+++ SUPPLIED DATA

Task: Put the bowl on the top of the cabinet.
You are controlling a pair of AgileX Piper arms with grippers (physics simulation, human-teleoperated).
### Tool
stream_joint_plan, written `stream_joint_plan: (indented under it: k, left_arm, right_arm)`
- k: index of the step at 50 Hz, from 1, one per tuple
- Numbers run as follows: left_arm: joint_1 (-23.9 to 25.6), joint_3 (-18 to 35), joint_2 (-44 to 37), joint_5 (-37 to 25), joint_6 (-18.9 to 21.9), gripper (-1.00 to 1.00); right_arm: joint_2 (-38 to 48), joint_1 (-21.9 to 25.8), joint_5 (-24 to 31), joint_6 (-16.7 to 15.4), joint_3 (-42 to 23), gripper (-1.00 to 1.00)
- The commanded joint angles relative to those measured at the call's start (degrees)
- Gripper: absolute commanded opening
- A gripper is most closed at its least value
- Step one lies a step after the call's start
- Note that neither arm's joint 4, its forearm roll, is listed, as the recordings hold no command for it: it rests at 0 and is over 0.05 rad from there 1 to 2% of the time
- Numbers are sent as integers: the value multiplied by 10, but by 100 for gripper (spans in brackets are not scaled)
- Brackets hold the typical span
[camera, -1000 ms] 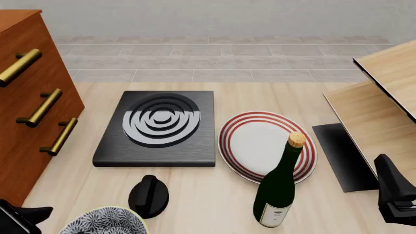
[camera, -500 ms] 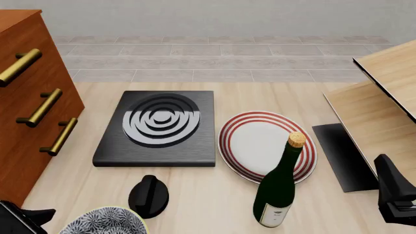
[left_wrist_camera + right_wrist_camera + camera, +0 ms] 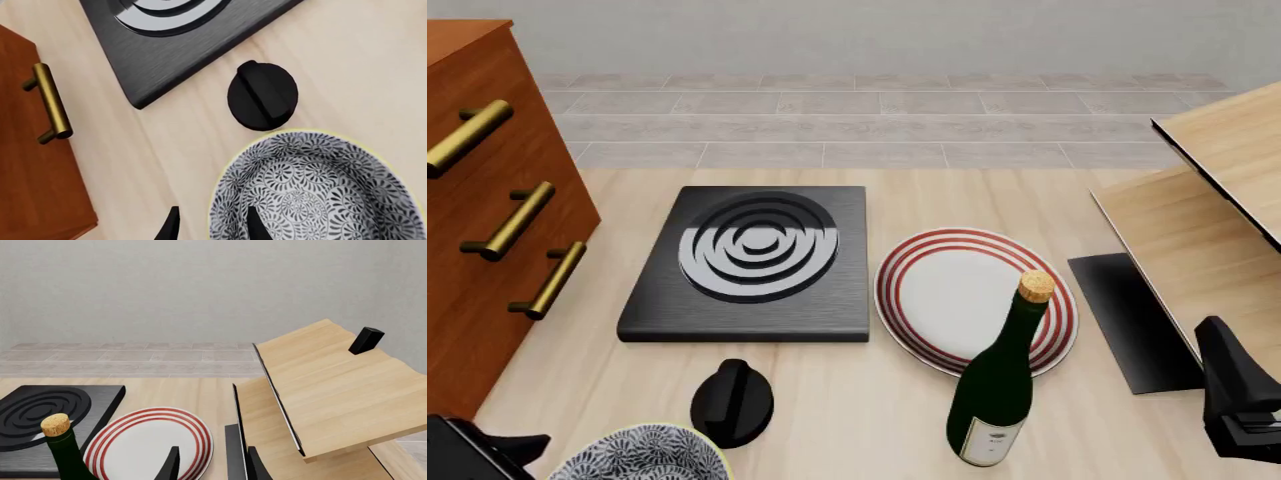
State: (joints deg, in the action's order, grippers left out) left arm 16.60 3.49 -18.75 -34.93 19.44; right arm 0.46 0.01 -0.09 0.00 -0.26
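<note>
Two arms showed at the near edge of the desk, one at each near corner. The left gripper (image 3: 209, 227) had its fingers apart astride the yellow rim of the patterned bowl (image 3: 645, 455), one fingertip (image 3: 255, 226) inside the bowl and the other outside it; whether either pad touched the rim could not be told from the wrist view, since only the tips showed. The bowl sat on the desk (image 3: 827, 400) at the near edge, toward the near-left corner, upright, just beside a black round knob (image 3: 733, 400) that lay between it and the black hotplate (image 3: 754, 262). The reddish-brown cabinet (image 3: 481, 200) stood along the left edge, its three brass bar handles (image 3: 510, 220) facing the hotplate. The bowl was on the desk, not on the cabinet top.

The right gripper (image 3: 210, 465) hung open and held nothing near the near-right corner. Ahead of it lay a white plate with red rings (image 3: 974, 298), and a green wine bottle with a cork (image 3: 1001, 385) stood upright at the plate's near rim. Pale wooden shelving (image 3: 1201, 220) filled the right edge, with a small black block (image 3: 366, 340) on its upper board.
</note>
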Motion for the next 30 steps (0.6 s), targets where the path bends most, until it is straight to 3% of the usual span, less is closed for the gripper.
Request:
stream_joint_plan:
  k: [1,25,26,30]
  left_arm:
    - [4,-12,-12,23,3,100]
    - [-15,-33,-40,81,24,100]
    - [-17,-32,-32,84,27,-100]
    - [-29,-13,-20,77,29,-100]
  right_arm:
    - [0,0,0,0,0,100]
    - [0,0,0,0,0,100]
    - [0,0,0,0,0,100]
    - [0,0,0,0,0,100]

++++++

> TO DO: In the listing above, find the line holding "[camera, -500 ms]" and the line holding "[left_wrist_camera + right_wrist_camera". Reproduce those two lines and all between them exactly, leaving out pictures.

> RESPONSE AREA:
[camera, -500 ms] 
[left_wrist_camera + right_wrist_camera + camera, +0 ms] 

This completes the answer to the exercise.